When I announced to some friends and coworkers that I was now in the chicken-raising business, I had pressed upon me Betty MacDonald's postwar classic, The Egg and I. This was one of those books I had seen in the library when I was a kid, but had avoided: the graphics on the cover and title reminded me of that Carol Channing show -- was it Carol Channing? -- with the sheep puppet named Lambchop. That self-satisfied, 50's-ish, cute cleverness put me off. I was a kid in the 70's and 80's, and the images of the 50's made my skin crawl. There was something decidedly creepy about that era's obsession with grooming and its hollow emphasis on the wholesome.

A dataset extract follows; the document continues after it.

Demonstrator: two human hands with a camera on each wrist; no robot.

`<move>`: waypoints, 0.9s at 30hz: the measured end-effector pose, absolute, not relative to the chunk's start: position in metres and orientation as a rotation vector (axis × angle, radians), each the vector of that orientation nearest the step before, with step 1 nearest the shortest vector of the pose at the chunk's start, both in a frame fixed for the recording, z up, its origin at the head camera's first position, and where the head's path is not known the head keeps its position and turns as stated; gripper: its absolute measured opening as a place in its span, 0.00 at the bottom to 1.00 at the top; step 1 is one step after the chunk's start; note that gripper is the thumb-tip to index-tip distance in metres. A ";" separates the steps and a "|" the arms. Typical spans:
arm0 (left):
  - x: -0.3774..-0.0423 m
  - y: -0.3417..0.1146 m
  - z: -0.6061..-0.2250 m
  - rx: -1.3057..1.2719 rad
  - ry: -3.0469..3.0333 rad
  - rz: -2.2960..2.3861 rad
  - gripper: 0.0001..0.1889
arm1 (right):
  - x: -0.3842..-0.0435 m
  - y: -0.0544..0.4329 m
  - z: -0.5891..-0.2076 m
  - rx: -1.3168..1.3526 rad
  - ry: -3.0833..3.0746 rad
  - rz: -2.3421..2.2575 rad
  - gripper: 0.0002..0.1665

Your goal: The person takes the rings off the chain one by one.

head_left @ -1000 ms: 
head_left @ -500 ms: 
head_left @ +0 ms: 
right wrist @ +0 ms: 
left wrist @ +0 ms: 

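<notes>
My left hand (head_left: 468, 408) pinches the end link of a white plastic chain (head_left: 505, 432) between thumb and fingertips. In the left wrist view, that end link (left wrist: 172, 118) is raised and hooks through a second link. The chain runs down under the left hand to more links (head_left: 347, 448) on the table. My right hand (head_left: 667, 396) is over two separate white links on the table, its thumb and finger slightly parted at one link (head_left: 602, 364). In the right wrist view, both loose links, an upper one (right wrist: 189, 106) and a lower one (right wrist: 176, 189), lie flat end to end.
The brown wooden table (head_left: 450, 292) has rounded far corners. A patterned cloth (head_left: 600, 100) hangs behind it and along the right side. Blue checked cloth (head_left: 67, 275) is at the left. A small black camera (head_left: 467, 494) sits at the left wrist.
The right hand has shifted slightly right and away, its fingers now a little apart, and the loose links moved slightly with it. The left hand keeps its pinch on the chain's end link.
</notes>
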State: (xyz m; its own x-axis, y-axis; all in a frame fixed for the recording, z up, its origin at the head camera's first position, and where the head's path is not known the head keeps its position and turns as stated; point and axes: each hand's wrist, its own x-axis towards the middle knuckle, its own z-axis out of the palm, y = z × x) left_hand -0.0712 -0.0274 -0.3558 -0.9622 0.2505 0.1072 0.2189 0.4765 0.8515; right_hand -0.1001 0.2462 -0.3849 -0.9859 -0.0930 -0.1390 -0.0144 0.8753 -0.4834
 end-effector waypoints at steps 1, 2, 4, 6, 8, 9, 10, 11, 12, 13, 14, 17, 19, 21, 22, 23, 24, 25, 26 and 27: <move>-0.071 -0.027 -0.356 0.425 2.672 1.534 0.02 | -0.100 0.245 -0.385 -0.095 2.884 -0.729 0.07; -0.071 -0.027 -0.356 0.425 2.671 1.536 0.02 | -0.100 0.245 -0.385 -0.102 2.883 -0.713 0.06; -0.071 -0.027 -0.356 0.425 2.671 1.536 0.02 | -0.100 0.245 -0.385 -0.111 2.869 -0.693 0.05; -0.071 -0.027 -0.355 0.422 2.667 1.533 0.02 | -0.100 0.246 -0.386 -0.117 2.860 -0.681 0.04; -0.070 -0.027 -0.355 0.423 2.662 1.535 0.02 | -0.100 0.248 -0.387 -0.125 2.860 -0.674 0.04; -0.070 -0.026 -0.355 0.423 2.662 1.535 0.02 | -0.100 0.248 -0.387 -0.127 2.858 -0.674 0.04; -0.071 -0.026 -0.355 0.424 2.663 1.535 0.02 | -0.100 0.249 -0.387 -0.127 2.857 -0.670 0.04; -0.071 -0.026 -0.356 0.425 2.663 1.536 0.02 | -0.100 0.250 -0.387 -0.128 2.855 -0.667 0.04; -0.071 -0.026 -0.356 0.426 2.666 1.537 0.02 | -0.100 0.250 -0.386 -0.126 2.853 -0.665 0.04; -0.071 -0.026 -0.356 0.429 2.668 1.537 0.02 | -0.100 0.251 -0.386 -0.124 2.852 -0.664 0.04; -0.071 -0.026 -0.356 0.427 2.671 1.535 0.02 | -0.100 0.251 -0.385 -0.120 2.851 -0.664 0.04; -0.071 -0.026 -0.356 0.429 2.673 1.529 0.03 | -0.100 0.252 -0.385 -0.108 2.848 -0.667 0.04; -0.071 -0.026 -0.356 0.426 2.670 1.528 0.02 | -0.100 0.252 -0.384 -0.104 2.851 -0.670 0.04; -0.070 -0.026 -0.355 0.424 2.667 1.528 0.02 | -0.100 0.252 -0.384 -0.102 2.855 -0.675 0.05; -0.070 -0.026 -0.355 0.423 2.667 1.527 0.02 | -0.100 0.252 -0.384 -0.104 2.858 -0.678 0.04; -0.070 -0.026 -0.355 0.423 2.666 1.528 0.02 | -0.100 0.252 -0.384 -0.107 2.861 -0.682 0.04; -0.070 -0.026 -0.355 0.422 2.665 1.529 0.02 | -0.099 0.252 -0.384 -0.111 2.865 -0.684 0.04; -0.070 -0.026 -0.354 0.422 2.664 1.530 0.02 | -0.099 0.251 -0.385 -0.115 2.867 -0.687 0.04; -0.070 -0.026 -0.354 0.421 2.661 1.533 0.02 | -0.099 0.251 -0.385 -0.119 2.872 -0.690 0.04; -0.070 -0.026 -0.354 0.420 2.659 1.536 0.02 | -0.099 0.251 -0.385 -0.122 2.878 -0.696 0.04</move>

Anyway. I enjoyed the book quite a bit at first. Aside from my own technical interest in chickens and farming, MacDonald was a whiz at the over-the-top metaphor: about Mrs. Kettle, she remarks, "From this dainty pretty head cascaded a series of busts and stomachs which made her look like a cooky jar shaped like a woman. Her whole front was dirty and spotted and she wiped her hands continually on one or the other of her stomachs..." There's a good deal of this sly but good-natured ragging on her neighbors, and all very entertaining. But about 3/4 of the way through, there's a shocking chapter about how much she hates the dirty, alcoholic Indians. Whoa! Good-bye, good-natured ribbing! And at that point it occured to me that actually, the "sprightly," "breezy" attitude that MacDonald strikes thinly disguises a genuine misanthropy. She hates everyone and everything, but can't admit it. She feels she is the only reasonable and sane person in the book, and has no sense of humor about that at all.

The Egg and I was published in the latter half of the 40's, but it really is a 50's book, filled with disgust for the unconventional and the sloppy and unable to look at its own dark heart.

2 comments:

Mr. Inertia said...

Shari Lewis was Lamb Chop's right hand woman. ;)

rmellis said...

Of course YOU would remember!!!! ;)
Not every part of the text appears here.